__EXERCISE GOAL__.
Retype each entry exactly. Skip any pictures.

__SOURCE RECORDS__.
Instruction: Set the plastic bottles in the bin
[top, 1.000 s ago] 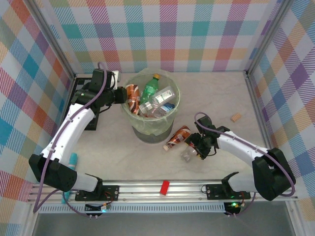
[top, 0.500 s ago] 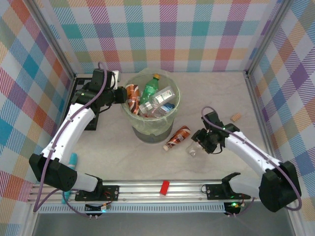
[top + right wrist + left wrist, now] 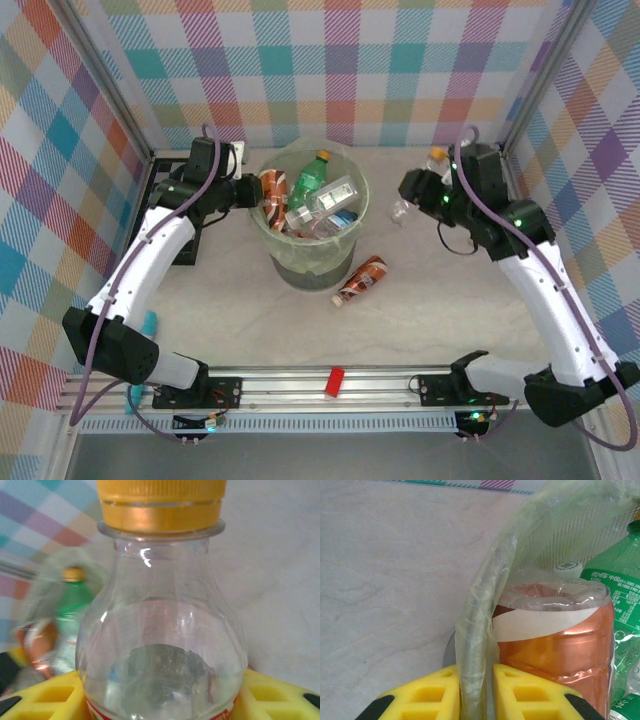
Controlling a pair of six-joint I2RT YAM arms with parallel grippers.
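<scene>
Nearest, on the front rail [image 3: 290,379], a small red block [image 3: 335,381]. Beyond it, flat and slanted on the bench [image 3: 230,300], 1 brown bottle [image 3: 362,280] with a red label, just right of the bin's foot and apart from both sets of fingers. Next, at mid-bench, the bin [image 3: 300,268], upright, with a heap of bottles inside: 1 green bottle [image 3: 310,178] with a yellow cap, 1 orange-brown bottle [image 3: 555,645] pressed against the left wall. On that left rim, left fingers [image 3: 427,697] pinched together on the rim and its thin liner [image 3: 475,630], 1 finger on each side. Farther back and to the right, raised above the bench and apart from the bin, right fingers [image 3: 272,697] clamped on 1 clear bottle [image 3: 160,650] with a yellow cap.
</scene>
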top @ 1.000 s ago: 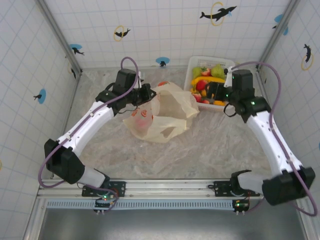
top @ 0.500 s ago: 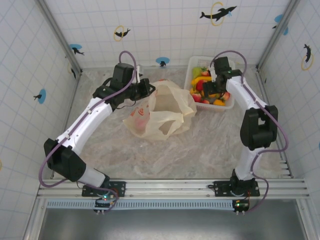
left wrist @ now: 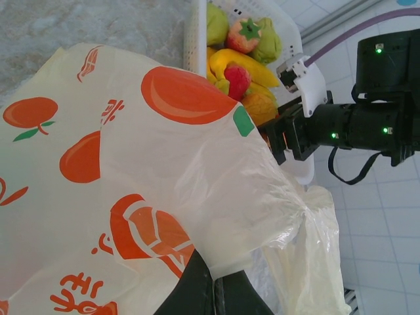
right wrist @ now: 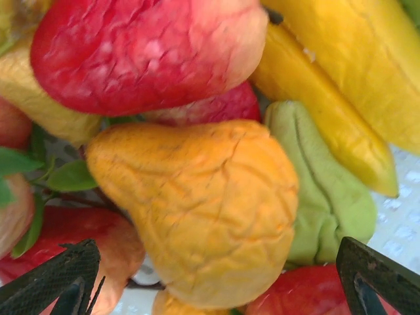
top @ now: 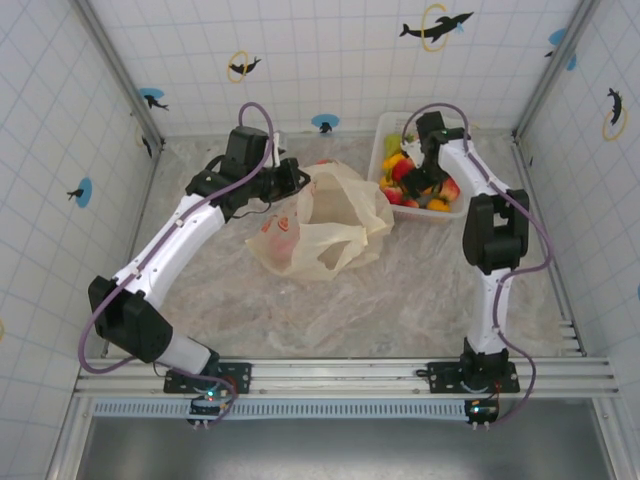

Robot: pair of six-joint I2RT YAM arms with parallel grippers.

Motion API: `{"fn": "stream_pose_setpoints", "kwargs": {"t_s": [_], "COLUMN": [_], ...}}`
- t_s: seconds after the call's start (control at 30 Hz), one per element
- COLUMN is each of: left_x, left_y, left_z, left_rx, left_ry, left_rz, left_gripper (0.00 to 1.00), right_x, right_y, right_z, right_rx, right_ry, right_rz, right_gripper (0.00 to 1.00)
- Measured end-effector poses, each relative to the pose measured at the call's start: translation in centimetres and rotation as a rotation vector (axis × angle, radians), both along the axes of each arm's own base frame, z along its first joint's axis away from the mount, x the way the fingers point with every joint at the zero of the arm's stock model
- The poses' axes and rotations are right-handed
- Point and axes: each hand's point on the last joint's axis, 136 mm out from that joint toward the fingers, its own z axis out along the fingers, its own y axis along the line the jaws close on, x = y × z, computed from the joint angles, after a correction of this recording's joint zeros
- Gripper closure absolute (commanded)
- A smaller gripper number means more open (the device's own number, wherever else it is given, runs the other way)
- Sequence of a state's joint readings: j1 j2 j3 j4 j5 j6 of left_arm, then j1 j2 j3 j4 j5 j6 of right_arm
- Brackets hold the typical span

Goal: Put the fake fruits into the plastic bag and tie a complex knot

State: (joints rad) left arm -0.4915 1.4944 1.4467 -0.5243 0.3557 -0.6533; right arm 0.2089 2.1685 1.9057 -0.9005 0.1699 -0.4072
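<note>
Left gripper (left wrist: pixel 214 289) pinches the plastic bag (left wrist: pixel 131 164); right wrist view: right gripper (right wrist: pixel 216 270) spread around orange pear (right wrist: pixel 197 197).

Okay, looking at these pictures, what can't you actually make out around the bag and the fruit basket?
Top view: inside the thin cream-yellow plastic bag; its own crumpled film covers the mouth.
Left wrist view: left gripper tips, cut by the bottom edge, draped in bag film.
Top view: middle of the rigid white basket, under the right arm.
Right wrist view: fruits beneath the orange plastic pear; right gripper fingers cut by the bottom edge.
</note>
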Motion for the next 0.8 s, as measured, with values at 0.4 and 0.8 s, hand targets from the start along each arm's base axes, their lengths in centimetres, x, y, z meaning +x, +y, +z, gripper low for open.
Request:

__ANSWER FOR THE TASK__.
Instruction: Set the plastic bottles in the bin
[top, 1.000 s ago] 
[top, 0.500 s ago] 
[top + right wrist + left wrist, now] 
Controlling a pair of six-joint I2RT YAM arms with parallel grippers.
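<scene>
Nearest, on the front rail [image 3: 290,379], a small red block [image 3: 335,381]. Beyond it, flat and slanted on the bench [image 3: 230,300], 1 brown bottle [image 3: 362,280] with a red label, just right of the bin's foot and apart from both sets of fingers. Next, at mid-bench, the bin [image 3: 300,268], upright, with a heap of bottles inside: 1 green bottle [image 3: 310,178] with a yellow cap, 1 orange-brown bottle [image 3: 555,645] pressed against the left wall. On that left rim, left fingers [image 3: 427,697] pinched together on the rim and its thin liner [image 3: 475,630], 1 finger on each side. Farther back and to the right, raised above the bench and apart from the bin, right fingers [image 3: 272,697] clamped on 1 clear bottle [image 3: 160,650] with a yellow cap.
</scene>
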top @ 1.000 s ago: 
top @ 0.500 s ago: 
left wrist @ now: 
right wrist @ now: 
top @ now: 

Robot: pair of six-joint I2RT YAM arms with parallel grippers.

Motion API: `{"fn": "stream_pose_setpoints", "kwargs": {"t_s": [_], "COLUMN": [_], ...}}`
- t_s: seconds after the call's start (control at 30 Hz), one per element
- COLUMN is each of: left_x, left_y, left_z, left_rx, left_ry, left_rz, left_gripper (0.00 to 1.00), right_x, right_y, right_z, right_rx, right_ry, right_rz, right_gripper (0.00 to 1.00)
- Measured end-effector poses, each relative to the pose measured at the call's start: translation in centimetres and rotation as a rotation vector (axis × angle, radians), both along the axes of each arm's own base frame, z along its first joint's axis away from the mount, x the way the fingers point with every joint at the zero of the arm's stock model
- The poses' axes and rotations are right-handed
- Point and axes: each hand's point on the last joint's axis, 136 mm out from that joint toward the fingers, its own z axis out along the fingers, its own y axis along the line the jaws close on, x = y × z, computed from the joint angles, after a correction of this recording's joint zeros
- Gripper closure absolute (commanded)
- A smaller gripper number means more open (the device's own number, wherever else it is given, runs the other way)
- Sequence of a state's joint readings: j1 j2 j3 j4 j5 j6 of left_arm, then j1 j2 j3 j4 j5 j6 of right_arm
- Brackets hold the typical span

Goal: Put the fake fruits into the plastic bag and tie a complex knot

State: (joints rad) left arm -0.4915 1.4944 1.4467 -0.5243 0.3557 -0.6533; right arm 0.2089 2.1685 1.9057 -0.9005 0.1699 -0.4072
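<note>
Left gripper (left wrist: pixel 214 289) pinches the plastic bag (left wrist: pixel 131 164); right wrist view: right gripper (right wrist: pixel 216 270) spread around orange pear (right wrist: pixel 197 197).

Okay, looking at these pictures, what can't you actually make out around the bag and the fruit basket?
Top view: inside the thin cream-yellow plastic bag; its own crumpled film covers the mouth.
Left wrist view: left gripper tips, cut by the bottom edge, draped in bag film.
Top view: middle of the rigid white basket, under the right arm.
Right wrist view: fruits beneath the orange plastic pear; right gripper fingers cut by the bottom edge.
</note>
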Motion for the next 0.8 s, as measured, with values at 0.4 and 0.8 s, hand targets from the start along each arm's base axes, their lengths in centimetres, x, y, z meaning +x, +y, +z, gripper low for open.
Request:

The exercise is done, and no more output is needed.